Two early examples were commissioned by Tim Hutchinson and Alex Cooper’s Im-Pressed: “Orang Aljeh / Mountain Ghost” (2018) subjects reports of colonial and indigenous responses to the eruption of Krakatoa to a diminishing word count, while “Atom Placed the Site (Data is Complete)” (2019) takes Aristotle’s denunciation of atomism and passes it through translation engines using languages as delegates of the orthodoxy of Western science and as representatives of non-Western cosmologies, all the while erasing terms in a way that resembles the parable of the stone cut once, then cut again. 
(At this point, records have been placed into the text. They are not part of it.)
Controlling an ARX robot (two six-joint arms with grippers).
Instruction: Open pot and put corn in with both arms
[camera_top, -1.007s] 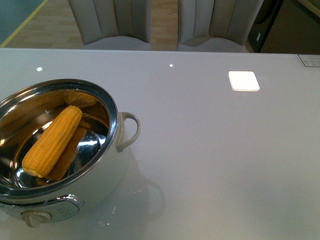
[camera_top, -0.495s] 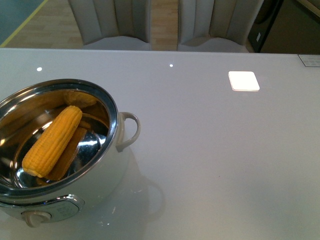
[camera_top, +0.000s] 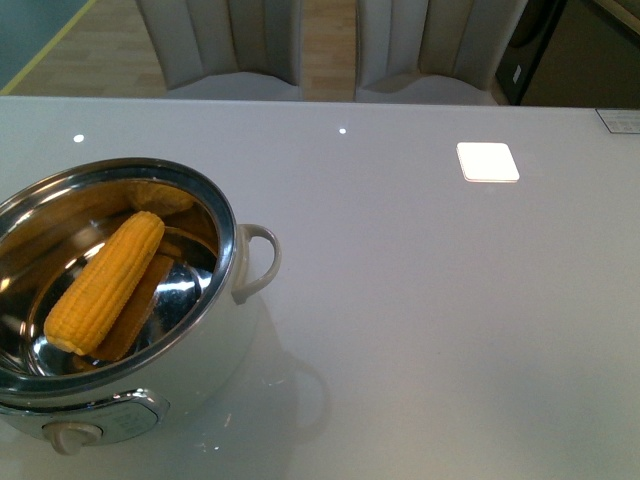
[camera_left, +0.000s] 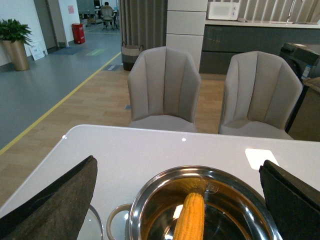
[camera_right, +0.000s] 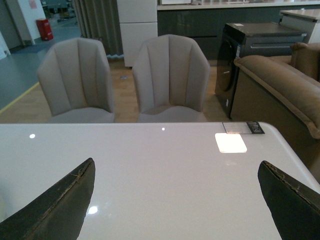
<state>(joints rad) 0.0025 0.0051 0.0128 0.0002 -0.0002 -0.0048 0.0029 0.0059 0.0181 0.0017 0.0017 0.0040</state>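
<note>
Nothing has moved since the earlier frames: pot, corn and table look the same in the front view. The table (camera_top: 430, 330) is white and glossy, and the pot (camera_top: 225, 330) stands on it at the robot's left, with no lid on it; its cream handle (camera_top: 258, 262) points toward the middle of the table. The corn (camera_top: 105, 282) lies inside the pot, tilted, its thin end up against the steel wall and its thick end low near the bottom, so the task looks finished to me. The left gripper (camera_left: 177, 200) is spread wide, holding nothing, and it hangs over the pot's near side, the corn (camera_left: 190, 217) appearing between its two fingers but apart from both. The right gripper (camera_right: 175, 200) is also spread and empty, over bare table, well apart from the pot. What could go wrong now is small, I think: if the left arm retreats low, a finger could catch the steel rim (camera_left: 150, 187) and push the pot on this smooth surface, or tip it. The leaning cob could also slide down by itself, but it would stay inside.
</note>
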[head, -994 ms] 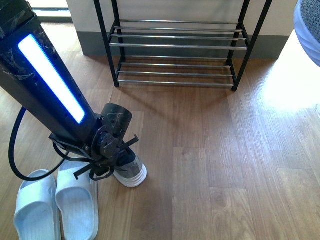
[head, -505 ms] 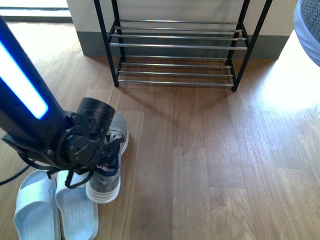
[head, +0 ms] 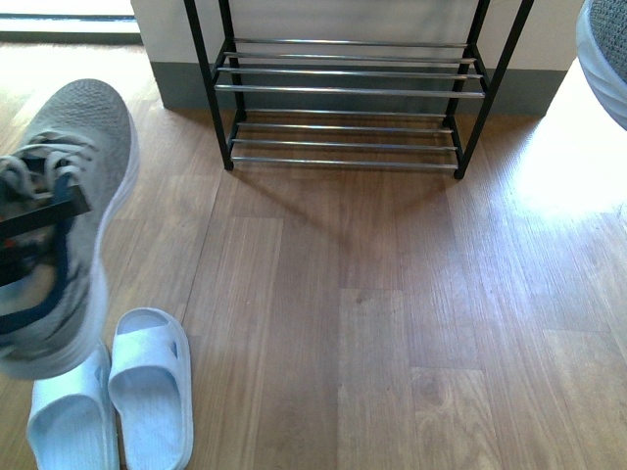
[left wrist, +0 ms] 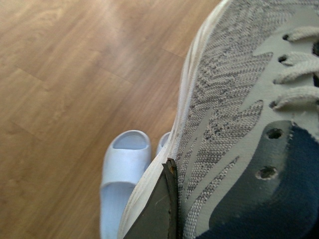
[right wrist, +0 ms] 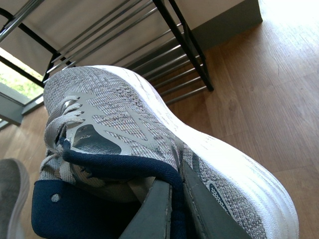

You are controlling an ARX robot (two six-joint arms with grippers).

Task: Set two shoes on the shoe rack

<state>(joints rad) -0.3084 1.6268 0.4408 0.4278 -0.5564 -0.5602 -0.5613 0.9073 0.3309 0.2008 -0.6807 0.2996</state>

For Simon James’ Electro Smog LP (2021) I speculated about divinatory methods in a world living in the wake of an EMP explosion; “The Smell of Apples” was sampled from nine translations of Ovid’s The Metamorphoses published between 1567 and 2004 and appeared in Vanguard 14 Series 2, Volume 2 (2021) and was performed at the Margate Bookie festival (2022); for Hotel, “TV Moon” (2022) mashed up the raw transcript of the Apollo 11 mission’s Technical Air-To-Ground communications with passages from Ovid selected from sentences which featured words for moon; for Guy Dickinsons’s Anthologia: A Dictionary of Flowers (2022), I wroteTwo Yellow Systems,” connecting to the plethoras of proliferating nouns and proper nouns in The Metamorphoses; for Lines of Flight (2022), edited by Yasaman Tamizkar and published by Kiosk, I produced “Sulmo Roma Tomis,” named for three locations Ovid called home: his place of birth, the stage for his success and subsequent scandal, the site of his enforced exile. 

In 2024, “The Smell of Apples” was republished alongside “Fire Spell Against Hate” (another text sampled from many different English Ovid translations) in (C)ovid’s Metamorphoses, a project directed by Bernd Herzogenrath and Lasse-Marc Riek and released in a sumptuous edition with a quite extraordinary list of contributors.